[Instructions for the task] Where a line of the entries holds the string "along", copy that line.

===== Raw data =====

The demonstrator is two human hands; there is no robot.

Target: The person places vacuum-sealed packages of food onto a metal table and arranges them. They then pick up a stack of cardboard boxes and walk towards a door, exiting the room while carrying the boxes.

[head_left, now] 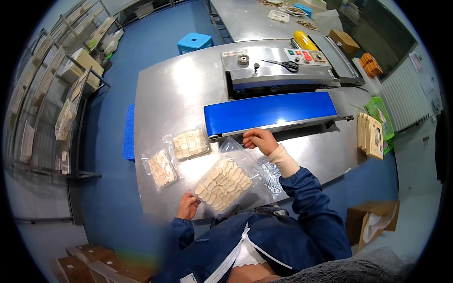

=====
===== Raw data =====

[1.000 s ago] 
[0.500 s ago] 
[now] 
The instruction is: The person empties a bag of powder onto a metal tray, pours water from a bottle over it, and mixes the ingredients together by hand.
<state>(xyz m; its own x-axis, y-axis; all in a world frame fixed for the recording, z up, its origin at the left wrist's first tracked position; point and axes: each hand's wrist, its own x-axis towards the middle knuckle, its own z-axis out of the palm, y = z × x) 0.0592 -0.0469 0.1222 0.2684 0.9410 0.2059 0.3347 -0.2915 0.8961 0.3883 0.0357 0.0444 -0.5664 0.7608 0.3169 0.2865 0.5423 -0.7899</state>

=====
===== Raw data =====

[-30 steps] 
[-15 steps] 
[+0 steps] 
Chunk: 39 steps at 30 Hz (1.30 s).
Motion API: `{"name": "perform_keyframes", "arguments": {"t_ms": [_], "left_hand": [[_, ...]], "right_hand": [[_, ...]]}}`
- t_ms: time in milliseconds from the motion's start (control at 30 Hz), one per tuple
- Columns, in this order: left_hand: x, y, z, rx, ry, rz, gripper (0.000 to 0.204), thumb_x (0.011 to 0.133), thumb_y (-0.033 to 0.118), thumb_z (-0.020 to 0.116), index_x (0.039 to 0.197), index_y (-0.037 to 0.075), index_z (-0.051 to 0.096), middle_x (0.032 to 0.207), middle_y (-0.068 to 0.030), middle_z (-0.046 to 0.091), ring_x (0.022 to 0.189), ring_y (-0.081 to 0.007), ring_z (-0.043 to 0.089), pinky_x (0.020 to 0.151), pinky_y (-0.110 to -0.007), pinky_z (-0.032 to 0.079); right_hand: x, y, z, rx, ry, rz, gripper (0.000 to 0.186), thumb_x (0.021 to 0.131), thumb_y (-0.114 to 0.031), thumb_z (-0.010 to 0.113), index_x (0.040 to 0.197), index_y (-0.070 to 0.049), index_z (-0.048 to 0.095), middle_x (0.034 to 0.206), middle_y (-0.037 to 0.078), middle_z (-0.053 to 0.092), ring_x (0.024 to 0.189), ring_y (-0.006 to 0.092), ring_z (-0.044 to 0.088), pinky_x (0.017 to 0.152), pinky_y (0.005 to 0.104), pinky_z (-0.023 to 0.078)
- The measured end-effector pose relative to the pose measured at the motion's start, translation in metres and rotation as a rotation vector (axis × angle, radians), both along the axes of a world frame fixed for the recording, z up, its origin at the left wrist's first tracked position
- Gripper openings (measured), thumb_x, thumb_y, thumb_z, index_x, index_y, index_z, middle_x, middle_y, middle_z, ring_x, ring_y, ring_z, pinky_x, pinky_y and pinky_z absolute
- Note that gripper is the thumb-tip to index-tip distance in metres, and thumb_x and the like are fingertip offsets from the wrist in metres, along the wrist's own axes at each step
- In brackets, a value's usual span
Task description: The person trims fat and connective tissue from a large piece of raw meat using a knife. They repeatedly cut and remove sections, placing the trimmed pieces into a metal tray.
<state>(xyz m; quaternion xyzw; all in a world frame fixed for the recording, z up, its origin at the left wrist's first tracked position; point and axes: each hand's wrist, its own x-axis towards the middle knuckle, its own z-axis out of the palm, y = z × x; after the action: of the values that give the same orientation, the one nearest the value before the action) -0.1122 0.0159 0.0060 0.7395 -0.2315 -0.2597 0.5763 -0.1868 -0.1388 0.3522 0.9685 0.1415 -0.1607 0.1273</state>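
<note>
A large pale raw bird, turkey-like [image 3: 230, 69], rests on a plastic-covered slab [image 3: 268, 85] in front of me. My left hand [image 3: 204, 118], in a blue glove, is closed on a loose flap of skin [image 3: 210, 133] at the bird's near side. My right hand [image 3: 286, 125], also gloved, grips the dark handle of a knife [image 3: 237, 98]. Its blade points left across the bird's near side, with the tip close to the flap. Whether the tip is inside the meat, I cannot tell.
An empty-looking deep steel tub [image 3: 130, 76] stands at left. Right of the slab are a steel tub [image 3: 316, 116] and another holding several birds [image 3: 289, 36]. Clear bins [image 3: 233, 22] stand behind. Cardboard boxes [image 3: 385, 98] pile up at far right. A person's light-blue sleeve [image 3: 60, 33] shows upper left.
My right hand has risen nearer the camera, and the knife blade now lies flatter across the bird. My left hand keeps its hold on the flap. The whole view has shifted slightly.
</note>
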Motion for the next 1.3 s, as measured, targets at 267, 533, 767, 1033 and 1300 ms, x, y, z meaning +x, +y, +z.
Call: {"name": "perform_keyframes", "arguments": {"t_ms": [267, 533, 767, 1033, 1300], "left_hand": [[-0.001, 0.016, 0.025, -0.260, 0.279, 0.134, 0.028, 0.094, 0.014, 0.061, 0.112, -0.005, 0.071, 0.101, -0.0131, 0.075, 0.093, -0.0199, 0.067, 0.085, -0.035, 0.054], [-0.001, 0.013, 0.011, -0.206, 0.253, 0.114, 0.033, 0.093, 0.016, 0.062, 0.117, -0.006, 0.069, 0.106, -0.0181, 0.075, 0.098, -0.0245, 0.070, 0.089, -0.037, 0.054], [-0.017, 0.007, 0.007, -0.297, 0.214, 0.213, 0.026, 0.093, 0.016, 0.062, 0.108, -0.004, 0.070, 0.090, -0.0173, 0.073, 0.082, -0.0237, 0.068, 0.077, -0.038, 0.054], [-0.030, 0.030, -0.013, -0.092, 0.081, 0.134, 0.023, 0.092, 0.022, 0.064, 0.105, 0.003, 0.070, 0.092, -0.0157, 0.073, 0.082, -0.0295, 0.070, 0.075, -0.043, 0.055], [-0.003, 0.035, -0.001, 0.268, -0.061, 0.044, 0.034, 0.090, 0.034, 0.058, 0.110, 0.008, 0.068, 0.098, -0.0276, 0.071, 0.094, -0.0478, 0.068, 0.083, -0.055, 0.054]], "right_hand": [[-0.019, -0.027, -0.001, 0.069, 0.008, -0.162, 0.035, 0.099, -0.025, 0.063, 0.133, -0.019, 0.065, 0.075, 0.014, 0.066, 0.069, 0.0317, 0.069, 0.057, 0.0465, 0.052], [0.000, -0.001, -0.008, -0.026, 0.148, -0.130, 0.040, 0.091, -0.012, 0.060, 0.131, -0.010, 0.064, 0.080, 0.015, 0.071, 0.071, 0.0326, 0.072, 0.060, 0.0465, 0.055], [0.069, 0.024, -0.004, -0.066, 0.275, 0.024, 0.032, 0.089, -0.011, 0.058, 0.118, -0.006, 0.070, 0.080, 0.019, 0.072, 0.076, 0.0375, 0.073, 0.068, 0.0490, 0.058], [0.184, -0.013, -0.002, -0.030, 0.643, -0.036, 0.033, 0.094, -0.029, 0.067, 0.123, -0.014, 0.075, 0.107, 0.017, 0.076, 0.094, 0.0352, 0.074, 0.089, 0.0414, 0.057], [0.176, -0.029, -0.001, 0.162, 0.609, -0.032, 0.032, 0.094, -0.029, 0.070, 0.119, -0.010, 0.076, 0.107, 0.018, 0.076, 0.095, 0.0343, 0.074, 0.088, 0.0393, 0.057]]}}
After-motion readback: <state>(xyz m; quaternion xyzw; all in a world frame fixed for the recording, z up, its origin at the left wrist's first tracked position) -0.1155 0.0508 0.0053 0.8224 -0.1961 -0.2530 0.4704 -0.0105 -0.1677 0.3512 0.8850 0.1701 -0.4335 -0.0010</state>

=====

[Exercise solution]
- The measured end-effector pose relative to the pose measured at the motion's start, translation in metres and rotation as a rotation vector (axis × angle, radians), both along the axes of a world frame fixed for the recording, z up, its origin at the left wrist's first tracked position
- Note that gripper is the thumb-tip to index-tip distance in metres, and thumb_x and the like are fingertip offsets from the wrist in metres, along the wrist's own axes at each step

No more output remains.